Work order:
The complete listing should be restated word for word.
*** Opening of Dataset section ***
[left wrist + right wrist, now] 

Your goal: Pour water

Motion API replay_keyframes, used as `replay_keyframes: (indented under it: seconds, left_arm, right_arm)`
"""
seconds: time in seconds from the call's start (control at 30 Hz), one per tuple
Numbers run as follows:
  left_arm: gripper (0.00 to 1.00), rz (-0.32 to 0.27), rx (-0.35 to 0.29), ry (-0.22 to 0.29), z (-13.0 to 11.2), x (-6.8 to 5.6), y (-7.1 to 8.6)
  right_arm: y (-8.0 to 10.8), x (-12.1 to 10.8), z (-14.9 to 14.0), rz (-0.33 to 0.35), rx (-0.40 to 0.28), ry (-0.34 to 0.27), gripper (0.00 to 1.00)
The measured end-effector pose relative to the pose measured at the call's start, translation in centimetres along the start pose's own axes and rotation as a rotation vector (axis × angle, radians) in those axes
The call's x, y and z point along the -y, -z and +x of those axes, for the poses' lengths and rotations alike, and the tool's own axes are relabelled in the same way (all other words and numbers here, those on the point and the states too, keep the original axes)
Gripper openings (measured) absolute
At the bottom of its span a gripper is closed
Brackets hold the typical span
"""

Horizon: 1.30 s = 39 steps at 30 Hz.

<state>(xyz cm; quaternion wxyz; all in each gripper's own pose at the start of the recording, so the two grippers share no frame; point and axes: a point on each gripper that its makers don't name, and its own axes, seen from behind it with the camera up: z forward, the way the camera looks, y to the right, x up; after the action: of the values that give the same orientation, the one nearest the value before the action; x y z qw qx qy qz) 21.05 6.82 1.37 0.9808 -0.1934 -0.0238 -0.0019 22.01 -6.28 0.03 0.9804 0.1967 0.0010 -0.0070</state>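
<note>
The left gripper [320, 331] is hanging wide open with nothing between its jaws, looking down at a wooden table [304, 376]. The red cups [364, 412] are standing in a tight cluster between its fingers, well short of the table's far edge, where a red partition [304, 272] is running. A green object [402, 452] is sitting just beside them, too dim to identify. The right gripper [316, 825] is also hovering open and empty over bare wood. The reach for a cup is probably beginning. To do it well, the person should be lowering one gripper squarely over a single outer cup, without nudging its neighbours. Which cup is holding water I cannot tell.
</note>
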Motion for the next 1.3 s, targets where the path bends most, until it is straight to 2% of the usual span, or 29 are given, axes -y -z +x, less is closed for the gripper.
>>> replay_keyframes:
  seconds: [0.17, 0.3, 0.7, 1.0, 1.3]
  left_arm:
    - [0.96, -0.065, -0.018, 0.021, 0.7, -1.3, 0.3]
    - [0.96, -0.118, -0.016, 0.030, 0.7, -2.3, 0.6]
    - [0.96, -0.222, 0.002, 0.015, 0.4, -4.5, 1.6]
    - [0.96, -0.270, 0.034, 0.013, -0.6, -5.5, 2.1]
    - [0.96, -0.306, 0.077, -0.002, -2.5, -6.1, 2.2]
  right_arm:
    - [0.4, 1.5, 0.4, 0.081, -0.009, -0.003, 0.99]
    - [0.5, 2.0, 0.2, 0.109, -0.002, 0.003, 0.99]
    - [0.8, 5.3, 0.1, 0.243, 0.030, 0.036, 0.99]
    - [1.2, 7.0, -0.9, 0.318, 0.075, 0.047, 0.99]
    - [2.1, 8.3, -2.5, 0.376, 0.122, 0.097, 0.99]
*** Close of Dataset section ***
Expected answer:
[left wrist + right wrist, now] 

Your goal: Pour water

Motion API replay_keyframes, used as `replay_keyframes: (indented under it: seconds, left_arm, right_arm)`
"""
seconds: time in seconds from the call's start (control at 30 Hz), one per tuple
Numbers run as follows:
  left_arm: gripper (0.00 to 1.00), rz (-0.32 to 0.27), rx (-0.35 to 0.29), ry (-0.22 to 0.29), z (-13.0 to 11.2), x (-6.8 to 5.6), y (-7.1 to 8.6)
  right_arm: y (-8.0 to 10.8), x (-12.1 to 10.8), z (-14.9 to 14.0), rz (-0.33 to 0.35), rx (-0.40 to 0.28), ry (-0.34 to 0.27), gripper (0.00 to 1.00)
The measured end-effector pose relative to the pose measured at the call's start, translation in centimetres along the start pose's own axes and rotation as a rotation vector (axis × angle, radians) in those axes
The call's x, y and z point along the -y, -z and +x of those axes, for the poses' lengths and rotations alike, and the tool's own axes are relabelled in the same way (all other words and numbers here, those on the point and the states too, keep the original axes)
Gripper openings (measured) absolute
At the bottom of its span a gripper is closed
Brackets hold the typical span
"""

Horizon: 1.30 s = 39 steps at 30 Hz.

<state>(xyz cm; quaternion wxyz; all in each gripper's own pose at the start of the recording, so the two grippers share no frame; point and axes: a point on each gripper that its makers don't name, and its own axes, seen from behind it with the camera up: z forward, the way the camera looks, y to the right, x up; after the action: of the values that give the same orientation, the one nearest the value before the action; x y z qw qx qy qz) 21.05 6.82 1.37 0.9808 -0.1934 -0.0238 -0.0019 22.01 -6.28 0.03 0.9804 0.1967 0.0010 -0.0070</state>
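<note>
The left gripper [320, 331] is hanging wide open with nothing between its jaws, looking down at a wooden table [304, 376]. The red cups [364, 412] are standing in a tight cluster between its fingers, well short of the table's far edge, where a red partition [304, 272] is running. A green object [402, 452] is sitting just beside them, too dim to identify. The right gripper [316, 825] is also hovering open and empty over bare wood. The reach for a cup is probably beginning. To do it well, the person should be lowering one gripper squarely over a single outer cup, without nudging its neighbours. Which cup is holding water I cannot tell.
</note>
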Motion for the next 1.3 s, targets where the path bends most, until it is straight to 2% of the usual span, or 29 are given, axes -y -z +x, less is closed for the gripper.
>>> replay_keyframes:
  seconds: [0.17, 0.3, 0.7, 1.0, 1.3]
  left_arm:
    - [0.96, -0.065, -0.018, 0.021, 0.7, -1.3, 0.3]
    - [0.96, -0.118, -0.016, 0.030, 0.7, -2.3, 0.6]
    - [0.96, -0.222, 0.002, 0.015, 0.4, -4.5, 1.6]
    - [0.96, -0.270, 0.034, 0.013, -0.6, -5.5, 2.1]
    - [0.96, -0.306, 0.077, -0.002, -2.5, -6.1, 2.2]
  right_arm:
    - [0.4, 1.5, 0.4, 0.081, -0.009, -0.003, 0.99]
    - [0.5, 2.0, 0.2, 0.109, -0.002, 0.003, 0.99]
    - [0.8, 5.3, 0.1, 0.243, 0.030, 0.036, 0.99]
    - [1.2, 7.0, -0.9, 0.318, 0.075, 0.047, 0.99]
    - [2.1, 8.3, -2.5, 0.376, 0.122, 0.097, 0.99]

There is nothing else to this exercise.